The fair value of IPR&D on the acquisition date was estimated by utilizing the multiple-period excess earnings method with revenues projected to commence in 2021, is adjusted for probabilities, and used a discount rate of approximately 21%. The multiple-period excess earnings method measure is based on significant Level 3 inputs not observable in the market.

 

As a result of the CanX Acquisition, we expect to build on our reputation, experience and expertise in CBD to expand our corporate mission to include bringing the attributes of CBD to the prescription drug market. These factors, among others, contributed to a purchase price in excess of the estimated fair value of the CanX Acquisition net identifiable assets and, as a result, we recorded goodwill in connection with this transaction.

 

The CanX Acquisition constituted the acquisition of a business and was recognized at fair value.

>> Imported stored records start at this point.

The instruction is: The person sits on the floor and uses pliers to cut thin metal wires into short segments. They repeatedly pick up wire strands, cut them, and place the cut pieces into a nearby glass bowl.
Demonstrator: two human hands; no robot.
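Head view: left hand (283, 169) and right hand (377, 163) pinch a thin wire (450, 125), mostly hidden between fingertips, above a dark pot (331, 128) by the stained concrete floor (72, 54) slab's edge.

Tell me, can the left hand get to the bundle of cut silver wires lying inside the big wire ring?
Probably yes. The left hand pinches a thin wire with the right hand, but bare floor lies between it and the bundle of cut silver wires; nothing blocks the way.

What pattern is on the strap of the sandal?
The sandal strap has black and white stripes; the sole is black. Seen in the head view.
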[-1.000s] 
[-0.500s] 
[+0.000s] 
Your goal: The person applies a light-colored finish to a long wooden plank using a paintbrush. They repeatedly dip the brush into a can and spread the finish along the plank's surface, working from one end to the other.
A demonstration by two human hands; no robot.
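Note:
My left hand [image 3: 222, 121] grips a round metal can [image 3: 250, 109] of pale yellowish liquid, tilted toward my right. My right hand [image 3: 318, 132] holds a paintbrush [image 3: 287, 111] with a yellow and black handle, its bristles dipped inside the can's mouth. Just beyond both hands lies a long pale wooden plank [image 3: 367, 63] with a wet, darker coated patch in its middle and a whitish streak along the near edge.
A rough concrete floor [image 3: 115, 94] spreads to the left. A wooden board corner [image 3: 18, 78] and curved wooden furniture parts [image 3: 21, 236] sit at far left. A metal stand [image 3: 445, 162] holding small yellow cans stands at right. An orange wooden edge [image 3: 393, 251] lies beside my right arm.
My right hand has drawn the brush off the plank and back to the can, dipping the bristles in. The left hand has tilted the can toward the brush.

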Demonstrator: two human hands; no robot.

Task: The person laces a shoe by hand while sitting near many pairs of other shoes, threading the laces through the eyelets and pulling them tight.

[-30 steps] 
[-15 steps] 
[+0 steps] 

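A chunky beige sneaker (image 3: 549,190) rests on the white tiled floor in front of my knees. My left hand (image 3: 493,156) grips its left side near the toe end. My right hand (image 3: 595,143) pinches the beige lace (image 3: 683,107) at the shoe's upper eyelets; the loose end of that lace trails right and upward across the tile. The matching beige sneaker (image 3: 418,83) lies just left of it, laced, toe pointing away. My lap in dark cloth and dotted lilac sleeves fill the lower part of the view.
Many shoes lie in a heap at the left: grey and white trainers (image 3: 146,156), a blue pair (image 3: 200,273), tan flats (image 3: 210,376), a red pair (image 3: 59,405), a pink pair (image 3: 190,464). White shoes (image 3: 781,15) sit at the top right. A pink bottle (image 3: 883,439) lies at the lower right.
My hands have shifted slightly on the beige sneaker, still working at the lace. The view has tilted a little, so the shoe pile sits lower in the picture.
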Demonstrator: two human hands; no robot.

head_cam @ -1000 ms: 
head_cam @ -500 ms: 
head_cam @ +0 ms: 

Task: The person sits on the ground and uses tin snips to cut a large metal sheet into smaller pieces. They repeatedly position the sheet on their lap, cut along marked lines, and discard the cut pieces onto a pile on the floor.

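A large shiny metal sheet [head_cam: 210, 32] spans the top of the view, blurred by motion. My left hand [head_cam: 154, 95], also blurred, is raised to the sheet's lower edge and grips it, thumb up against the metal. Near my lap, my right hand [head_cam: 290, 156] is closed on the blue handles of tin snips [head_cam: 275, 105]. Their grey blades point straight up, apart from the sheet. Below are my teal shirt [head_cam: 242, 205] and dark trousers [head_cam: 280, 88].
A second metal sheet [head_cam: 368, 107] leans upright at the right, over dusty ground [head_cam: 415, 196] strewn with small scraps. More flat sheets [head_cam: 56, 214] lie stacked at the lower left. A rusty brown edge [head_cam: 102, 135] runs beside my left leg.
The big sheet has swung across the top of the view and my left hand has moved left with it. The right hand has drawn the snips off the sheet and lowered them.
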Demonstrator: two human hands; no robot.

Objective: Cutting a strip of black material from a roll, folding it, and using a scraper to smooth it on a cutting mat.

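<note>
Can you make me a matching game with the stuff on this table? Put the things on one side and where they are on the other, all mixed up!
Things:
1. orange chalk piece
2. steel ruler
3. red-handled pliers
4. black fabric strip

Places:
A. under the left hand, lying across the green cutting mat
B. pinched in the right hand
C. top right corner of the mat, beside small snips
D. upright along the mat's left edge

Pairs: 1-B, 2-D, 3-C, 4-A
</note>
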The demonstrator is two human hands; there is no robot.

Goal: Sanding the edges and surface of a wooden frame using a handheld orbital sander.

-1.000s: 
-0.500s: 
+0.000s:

The following reflects our allocation of the consideration:

 

Cash consideration   $ 250,000  
Company common stock     1,150,000  
Contingent purchase price liability     250,000  
Contingent purchase price equity     3,489,000  
Aggregate consideration   $ 5,139,000  
         
The purchase price was allocated as follows:        
In-process research and development   $ 3,730,000  
Trade names     100,000  
Non-compete agreements     77,000  
Deferred tax liability     (1,556,300 )
Goodwill     2,788,300  
Total purchase price allocation   $ 5,139,000  

  

The pro forma effects of the CanX Acquisition on the accompanying consolidated financial statements as if the acquisition had been completed on January 1, 2014 and 2015, are as follows:

 

    (Unaudited)  
    For the years ended December 31,  
    2015     2014  
Total product sales, net   $ 11,695,570     $ 10,190,667  
Net loss    

(12,368,106

)     (1,311,951 )
Net loss per common share:    

 

         
Basic   $ (0.35 )   $ (0.04 )

 

There were no revenues or expenses from the CanX Acquisition included in the Company’s consolidated statement of operations.